Ищите, псы, ветра в поле.
Ай нет! Армяшке-то про нумера мадам Борисенко
было сказано. Выдаст носатый, обязательно выдаст!
Не стал Сенька времени терять, светиться на
нехорошем месте. Побежал извозчика брать.
Надо было из нумеров съезжать, пока не
сцапали.
В экзистенции обрисовалась тенденция к
ухудшению жизненных кондиций, или, попросту сказать, дела были хреновей некуда:
и Князь на хвосте, и полиция, и прутья продать некому, однако Сенька сейчас
пребывал в таком кураже, что всё ему казалось трын-трава.
Лошадка цокала копытами и помахивала хвостом,
встречный ветер дотрепывал причёску “мон-анж”, и жизнь, несмотря ни на что,
была замечательная, Сенька качался на сиденье пролётки совершенно счастливый.
Пускай недолго, считанные миги, но он был-таки
любовником Смерти, почти что самым настоящим!

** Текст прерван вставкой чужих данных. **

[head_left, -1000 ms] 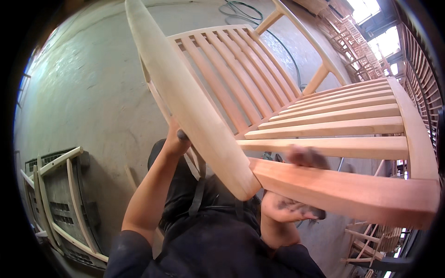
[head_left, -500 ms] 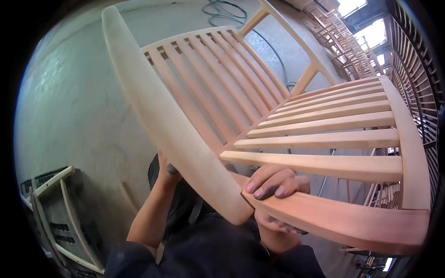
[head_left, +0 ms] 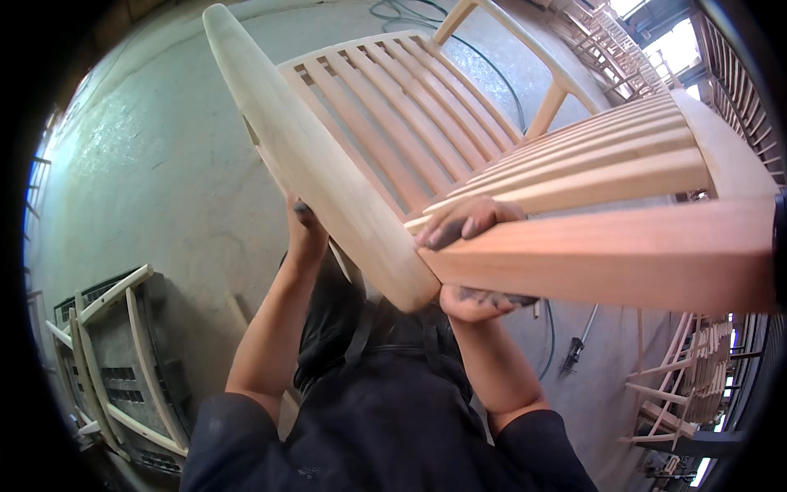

Как у Сеньки развязался язык
В тот же вечер Скорик поменял квартиру. Хотел
с Жоржем попрощаться, да того носило где-то. Так и уехал по-английски, как
последняя свинья. К извозчику его провожала одна мадам Борисенко, перенёсшая
часть сердечной расположенности к Масе и на его ученика. Со страхом спросила:
— А Масаил Мицуевич теперь что же,
заходить не будут?
— Завтра с утра непременно
появятся, — пообещал Сенька, ещё не решивший, будет ли извещать японца о
смене местожительства. — Передайте, Семён Скориков благодарил за заботу и
желал здравствовать.
Чтоб быть от Князя подальше, заехал к черту на
кулички, аж за Пресню. Остановился в гостинице для железнодорожных служащих.
Хорошее место: никто никого не знает, ночку человек переночевал и поехал себе
дальше.
Заодно уж и имя поменял, для пущей
конспирации, чтоб совсем концы в воду. Думал сначала назваться как-нибудь
обыкновенно, а после решил: уж менять, так на что-нибудь звучное, красивое, в
тон новой жизни. Записался в книге постояльцев Аполлоном Секандровичем
Шопенгауэром, коммивояжёром.
Ночью снилось всякое разное. То жаркое,
сладострастное — про Смерть, то жуткое — как в окно Князь лезет с ножом в
зубах, а он, Сенька, в одеяле запутался и из кровати вылезти не может.